Das entspricht einem Plus von neun Prozent gegenüber dem Vorjahreszeitraum. Im langfristigen Vergleich bleibt das Marktvolumen jedoch deutlich unter früheren Spitzenwerten.
Mehr Transaktionen, aber wenige Portfoliodeals
Der Markt wurde vor allem von Einzeltransaktionen getragen. Insgesamt registrierte Savills im ersten Halbjahr rund 110 Abschlüsse und damit deutlich mehr als noch vor einem Jahr.

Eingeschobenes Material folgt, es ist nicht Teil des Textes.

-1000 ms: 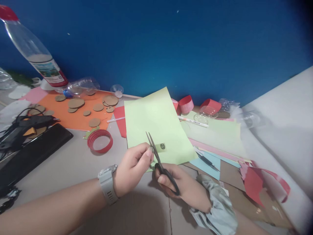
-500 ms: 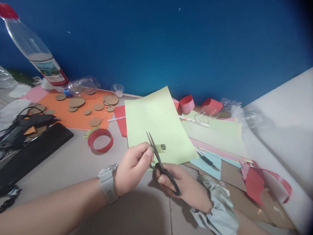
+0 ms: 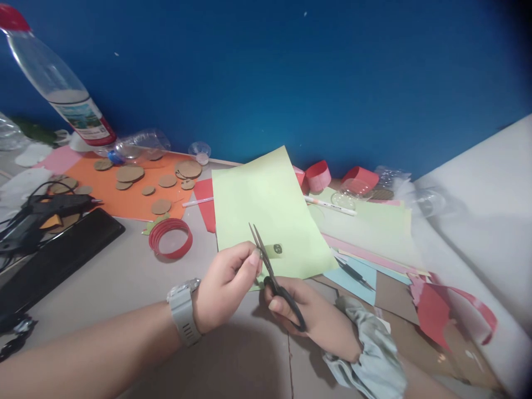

Großvolumige Portfoliotransaktionen bleiben dagegen weiterhin selten. Ihr Anteil am gesamten Investitionsvolumen liegt deutlich unter dem langjährigen Durchschnitt. Investoren setzen aktuell stärker auf gezielte Einzelobjekte als auf groß angelegte Paketkäufe.
Renditen bleiben stabil
Die Spitzenrenditen für erstklassige Logistik- und Industrieimmobilien zeigten sich im zweiten Quartal unverändert. Damit hat sich das Marktumfeld nach den starken Anpassungen der vergangenen Jahre weitgehend stabilisiert.
Für Investoren spricht weiterhin:
- die vergleichsweise hohe Nachfrage nach Logistikflächen,
- stabile Fundamentaldaten,
- sowie die anhaltende Bedeutung moderner Distributions- und Produktionsstandorte.